SUPPLIED MATERIAL START
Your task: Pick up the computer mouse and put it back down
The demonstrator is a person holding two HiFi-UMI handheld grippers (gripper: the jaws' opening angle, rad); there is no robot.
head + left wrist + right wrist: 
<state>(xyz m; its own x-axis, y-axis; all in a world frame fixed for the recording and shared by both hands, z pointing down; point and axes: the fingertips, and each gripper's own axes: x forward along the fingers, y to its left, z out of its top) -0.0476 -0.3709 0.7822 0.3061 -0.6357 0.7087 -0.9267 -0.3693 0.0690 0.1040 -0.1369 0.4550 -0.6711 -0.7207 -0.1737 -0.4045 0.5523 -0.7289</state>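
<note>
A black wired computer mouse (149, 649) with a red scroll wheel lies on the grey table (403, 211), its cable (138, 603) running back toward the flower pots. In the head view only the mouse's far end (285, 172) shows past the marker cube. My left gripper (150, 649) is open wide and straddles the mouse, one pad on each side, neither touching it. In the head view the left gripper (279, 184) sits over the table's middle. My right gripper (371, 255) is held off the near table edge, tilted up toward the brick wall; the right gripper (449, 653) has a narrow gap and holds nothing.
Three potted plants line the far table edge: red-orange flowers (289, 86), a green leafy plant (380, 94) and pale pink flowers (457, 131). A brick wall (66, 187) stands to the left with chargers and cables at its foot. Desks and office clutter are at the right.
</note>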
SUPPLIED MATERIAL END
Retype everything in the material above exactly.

- [EXERCISE RESULT]
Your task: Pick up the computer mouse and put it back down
The demonstrator is a person holding two HiFi-UMI handheld grippers (gripper: the jaws' opening angle, rad); there is no robot.
head + left wrist + right wrist: 
<state>(xyz m; its own x-axis, y-axis; all in a world frame fixed for the recording and shared by both hands, z pointing down; point and axes: the fingertips, and each gripper's own axes: x forward along the fingers, y to its left, z out of its top) -0.0476 -0.3709 0.7822 0.3061 -0.6357 0.7087 -0.9267 -0.3693 0.0690 0.1040 -0.1369 0.4550 -0.6711 -0.7207 -0.1737 -0.4045 0.5523 -0.7289</state>
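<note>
A black wired computer mouse (149, 649) with a red scroll wheel lies on the grey table (403, 211), its cable (138, 603) running back toward the flower pots. In the head view only the mouse's far end (285, 172) shows past the marker cube. My left gripper (150, 649) is open wide and straddles the mouse, one pad on each side, neither touching it. In the head view the left gripper (279, 184) sits over the table's middle. My right gripper (371, 255) is held off the near table edge, tilted up toward the brick wall; the right gripper (449, 653) has a narrow gap and holds nothing.
Three potted plants line the far table edge: red-orange flowers (289, 86), a green leafy plant (380, 94) and pale pink flowers (457, 131). A brick wall (66, 187) stands to the left with chargers and cables at its foot. Desks and office clutter are at the right.
</note>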

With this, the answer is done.